- [WHAT IS BEING ASKED]: In the records below, count every line that includes the word "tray". Provide the total alone.

━━━ SOURCE MATERIAL

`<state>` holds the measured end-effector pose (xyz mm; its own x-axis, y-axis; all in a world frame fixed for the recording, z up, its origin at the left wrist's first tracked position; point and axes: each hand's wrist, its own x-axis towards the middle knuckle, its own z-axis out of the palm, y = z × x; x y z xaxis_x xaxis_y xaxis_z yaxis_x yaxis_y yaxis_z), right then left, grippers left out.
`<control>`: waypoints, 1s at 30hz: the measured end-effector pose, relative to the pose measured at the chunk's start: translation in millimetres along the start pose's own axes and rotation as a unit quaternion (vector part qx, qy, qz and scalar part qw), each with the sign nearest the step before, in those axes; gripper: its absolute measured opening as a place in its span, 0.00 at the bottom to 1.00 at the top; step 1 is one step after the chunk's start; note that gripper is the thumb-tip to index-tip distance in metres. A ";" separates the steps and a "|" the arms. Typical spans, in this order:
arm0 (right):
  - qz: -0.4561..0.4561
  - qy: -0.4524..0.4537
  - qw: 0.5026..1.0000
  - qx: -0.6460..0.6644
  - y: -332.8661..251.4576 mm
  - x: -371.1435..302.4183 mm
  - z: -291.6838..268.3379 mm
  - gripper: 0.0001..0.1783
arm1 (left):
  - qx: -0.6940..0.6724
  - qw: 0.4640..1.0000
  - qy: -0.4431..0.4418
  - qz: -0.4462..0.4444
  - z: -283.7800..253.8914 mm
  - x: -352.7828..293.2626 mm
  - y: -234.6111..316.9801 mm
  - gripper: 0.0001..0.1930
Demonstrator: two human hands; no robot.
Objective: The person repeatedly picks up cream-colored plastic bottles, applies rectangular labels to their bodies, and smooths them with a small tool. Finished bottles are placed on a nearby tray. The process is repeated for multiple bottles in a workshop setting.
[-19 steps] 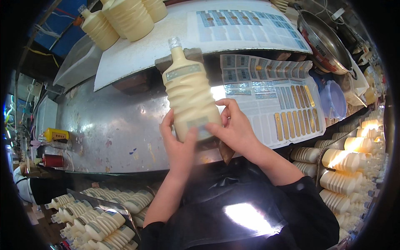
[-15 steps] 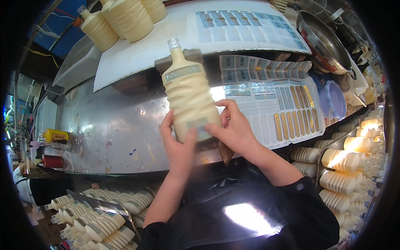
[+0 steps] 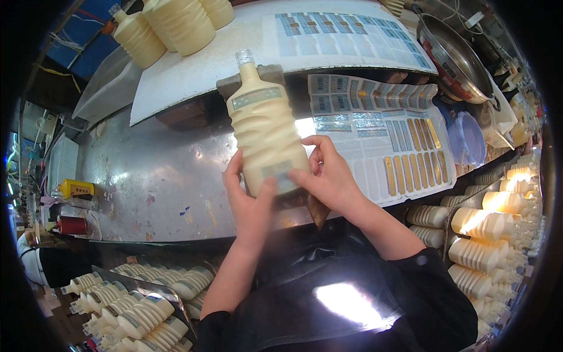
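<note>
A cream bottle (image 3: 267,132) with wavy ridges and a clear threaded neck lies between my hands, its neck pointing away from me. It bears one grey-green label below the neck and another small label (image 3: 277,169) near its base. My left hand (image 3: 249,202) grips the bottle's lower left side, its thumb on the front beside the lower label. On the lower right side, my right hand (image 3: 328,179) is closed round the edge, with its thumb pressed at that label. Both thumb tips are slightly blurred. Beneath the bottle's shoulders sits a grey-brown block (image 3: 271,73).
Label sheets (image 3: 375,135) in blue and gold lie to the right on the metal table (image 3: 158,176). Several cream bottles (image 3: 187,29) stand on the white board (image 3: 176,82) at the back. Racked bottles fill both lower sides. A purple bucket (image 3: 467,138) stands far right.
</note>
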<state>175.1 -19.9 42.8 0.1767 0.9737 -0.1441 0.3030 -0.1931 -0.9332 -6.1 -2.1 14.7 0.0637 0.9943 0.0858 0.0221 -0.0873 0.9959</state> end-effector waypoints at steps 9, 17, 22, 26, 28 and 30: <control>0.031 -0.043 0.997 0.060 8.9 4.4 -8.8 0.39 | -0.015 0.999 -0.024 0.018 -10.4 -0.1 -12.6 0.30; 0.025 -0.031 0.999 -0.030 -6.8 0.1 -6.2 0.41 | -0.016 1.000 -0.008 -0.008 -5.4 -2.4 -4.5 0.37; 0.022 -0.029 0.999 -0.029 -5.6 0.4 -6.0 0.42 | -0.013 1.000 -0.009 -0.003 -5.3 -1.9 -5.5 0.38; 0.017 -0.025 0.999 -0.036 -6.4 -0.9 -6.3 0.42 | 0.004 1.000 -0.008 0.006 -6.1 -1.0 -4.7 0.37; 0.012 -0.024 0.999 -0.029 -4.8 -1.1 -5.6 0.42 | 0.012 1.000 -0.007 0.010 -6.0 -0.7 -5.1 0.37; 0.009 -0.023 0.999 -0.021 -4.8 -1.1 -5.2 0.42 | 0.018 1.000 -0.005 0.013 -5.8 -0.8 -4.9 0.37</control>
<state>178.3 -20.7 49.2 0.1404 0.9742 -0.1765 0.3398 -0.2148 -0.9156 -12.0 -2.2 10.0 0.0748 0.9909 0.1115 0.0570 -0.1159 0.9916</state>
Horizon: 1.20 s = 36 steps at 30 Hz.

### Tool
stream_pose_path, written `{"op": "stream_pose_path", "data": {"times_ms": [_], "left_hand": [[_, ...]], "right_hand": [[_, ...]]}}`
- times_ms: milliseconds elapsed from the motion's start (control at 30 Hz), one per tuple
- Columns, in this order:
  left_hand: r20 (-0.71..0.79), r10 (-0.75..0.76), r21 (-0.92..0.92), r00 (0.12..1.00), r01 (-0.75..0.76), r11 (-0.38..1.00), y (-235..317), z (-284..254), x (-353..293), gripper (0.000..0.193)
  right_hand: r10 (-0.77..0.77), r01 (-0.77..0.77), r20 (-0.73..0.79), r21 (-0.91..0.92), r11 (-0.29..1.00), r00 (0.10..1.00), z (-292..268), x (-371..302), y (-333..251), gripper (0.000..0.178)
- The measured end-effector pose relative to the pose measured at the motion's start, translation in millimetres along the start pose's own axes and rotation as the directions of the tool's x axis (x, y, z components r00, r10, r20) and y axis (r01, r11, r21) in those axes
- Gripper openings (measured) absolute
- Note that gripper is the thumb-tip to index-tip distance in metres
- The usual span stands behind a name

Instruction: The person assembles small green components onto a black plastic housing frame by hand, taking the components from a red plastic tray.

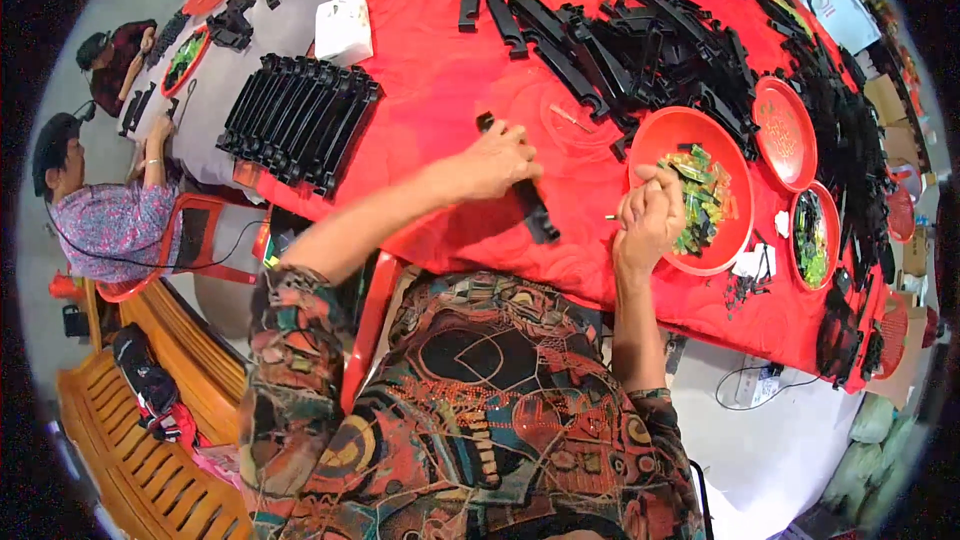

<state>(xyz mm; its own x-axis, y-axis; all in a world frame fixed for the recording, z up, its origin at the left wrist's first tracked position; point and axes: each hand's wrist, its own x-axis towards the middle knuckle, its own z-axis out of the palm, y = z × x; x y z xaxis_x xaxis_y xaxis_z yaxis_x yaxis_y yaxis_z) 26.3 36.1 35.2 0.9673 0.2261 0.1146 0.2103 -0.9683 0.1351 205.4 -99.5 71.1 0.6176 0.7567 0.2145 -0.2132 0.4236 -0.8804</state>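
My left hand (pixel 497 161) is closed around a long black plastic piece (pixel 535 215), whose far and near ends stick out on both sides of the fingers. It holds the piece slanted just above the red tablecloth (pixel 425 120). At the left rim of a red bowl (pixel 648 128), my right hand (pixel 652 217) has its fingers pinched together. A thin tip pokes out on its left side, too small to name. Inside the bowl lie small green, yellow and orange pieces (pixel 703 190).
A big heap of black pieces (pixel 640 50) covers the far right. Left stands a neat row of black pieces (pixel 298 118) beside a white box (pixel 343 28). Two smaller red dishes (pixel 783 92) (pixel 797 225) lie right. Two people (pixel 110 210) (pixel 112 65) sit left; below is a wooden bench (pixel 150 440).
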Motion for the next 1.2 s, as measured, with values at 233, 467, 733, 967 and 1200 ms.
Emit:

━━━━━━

- [SOLUTION]: 2